Ø En cas de paiement par l'intermédiaire d'un tiers (syndic de copropriété), le crédit d'impôt s'applique aux revenus de l'année au cours de laquelle les dépenses sont payées par le syndic à l'entreprise, quelle que soit la date de versement à ce tiers des appels de fonds.
Ø Si le bénéficiaire est imposable, le crédit d'impôt vient en diminution du montant de l'impôt sur le revenu.
Si le bénéficiaire n'est pas imposable, le crédit d'impôt est restitué.
Les obligations déclaratives
Les dépenses payées en 2000 sont indiquées au ·7 de la déclaration des revenus ligne WA.
Les justificatifs à joindre à la déclaration
Ø Le contribuable doit obligatoirement joindre à sa déclaration des revenus les factures délivrées par l'entreprise ayant réalisé les travaux.
Ces factures doivent notamment comporter l'adresse de réalisation des travaux ainsi que leur nature.
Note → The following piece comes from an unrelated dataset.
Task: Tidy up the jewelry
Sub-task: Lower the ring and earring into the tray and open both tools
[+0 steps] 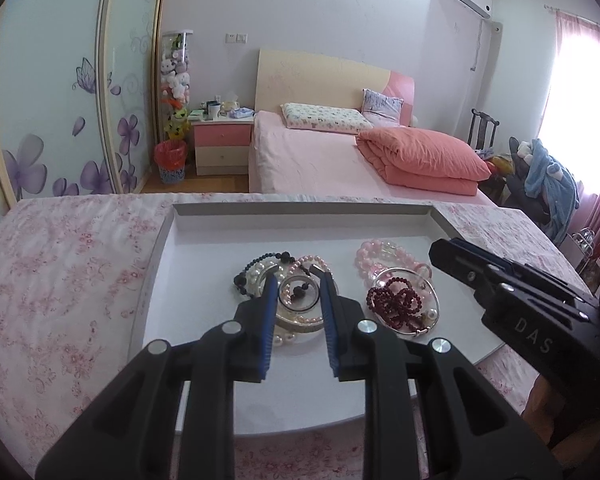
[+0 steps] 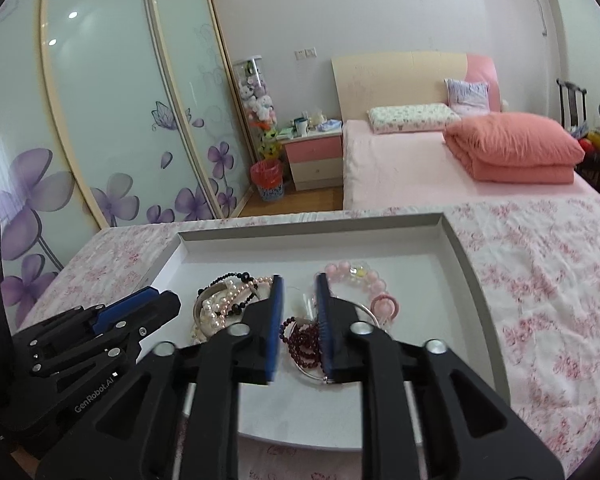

Ø En cas de paiement par l'intermédiaire d'un tiers (syndic de copropriété), les copropriétaires doivent joindre la photocopie des factures ainsi qu'une attestation indiquant la répartition des dépenses et établissant formellement la date du paiement, fournies par le syndic.
Reprise du crédit d'impôt
Ø Le crédit d'impôt obtenu peut faire l'objet d'une reprise (en totalité ou partiellement) si le bénéficiaire est remboursé et ne supporte donc pas effectivement la dépense.
Exemples :
- lorsque les travaux d'entretien et de revêtement des surfaces interviennent à la suite d'un sinistre qui donne lieu à une indemnisation ;
- lorsqu'un locataire obtient le remboursement de ces dépenses par son propriétaire.
Si le remboursement fait suite à un sinistre survenu après le paiement des dépenses, ou entre la date d'exécution des travaux et celle de leur paiement, le crédit d'impôt n'est pas repris.
Ø Cette remise en cause peut intervenir jusqu’à l’expiration de la troisième année suivant celle au titre de laquelle le crédit d’impôt a été obtenu. Elle s’effectue au titre de l’année d’application du crédit d’impôt et donne lieu aux majorations de droits prévues à l’article 1729 du CGI (DB 13 2121).
Le montant de la reprise est déterminé en soustrayant du crédit d’impôt qui a été obtenu le montant du crédit d’impôt auquel aurait donné droit la dépense nette qui reste à la charge du contribuable.
Exemples :
1 - Un contribuable marié a payé des travaux pour un montant de 20 000 F le 5 août 1999. Il a obtenu un crédit d’impôt de 4000 F (20 000 x 20%).
Si en 2000, il est remboursé de 5000 F, il fera l’objet au titre de 1999 d’une reprise de crédit d’impôt. N’ayant réellement supporté qu’une dépense de 15 000 F (20 000-5000), il n’aurait eu droit qu’à un crédit d’impôt à hauteur de 3000 F (15 000 x 20 %).
La reprise sera donc de : 4000 – 3000 = 1000 F
2 - Un contribuable marié a payé des travaux pour un montant de 20 000 F le 20 novembre 1999. Il a obtenu un crédit d’impôt de 1000 F (20 000 x 5 %).
Si en 2000, il est remboursé de 5 000 F, il fera l’objet au titre de 1999 d’une reprise de crédit d’impôt. N’ayant réellement supporté qu’une dépense de 15 000 F (20 000–5000)), il n’aurait eu droit qu’à un crédit d’impôt à hauteur de 750 F (15 000 x 5 %).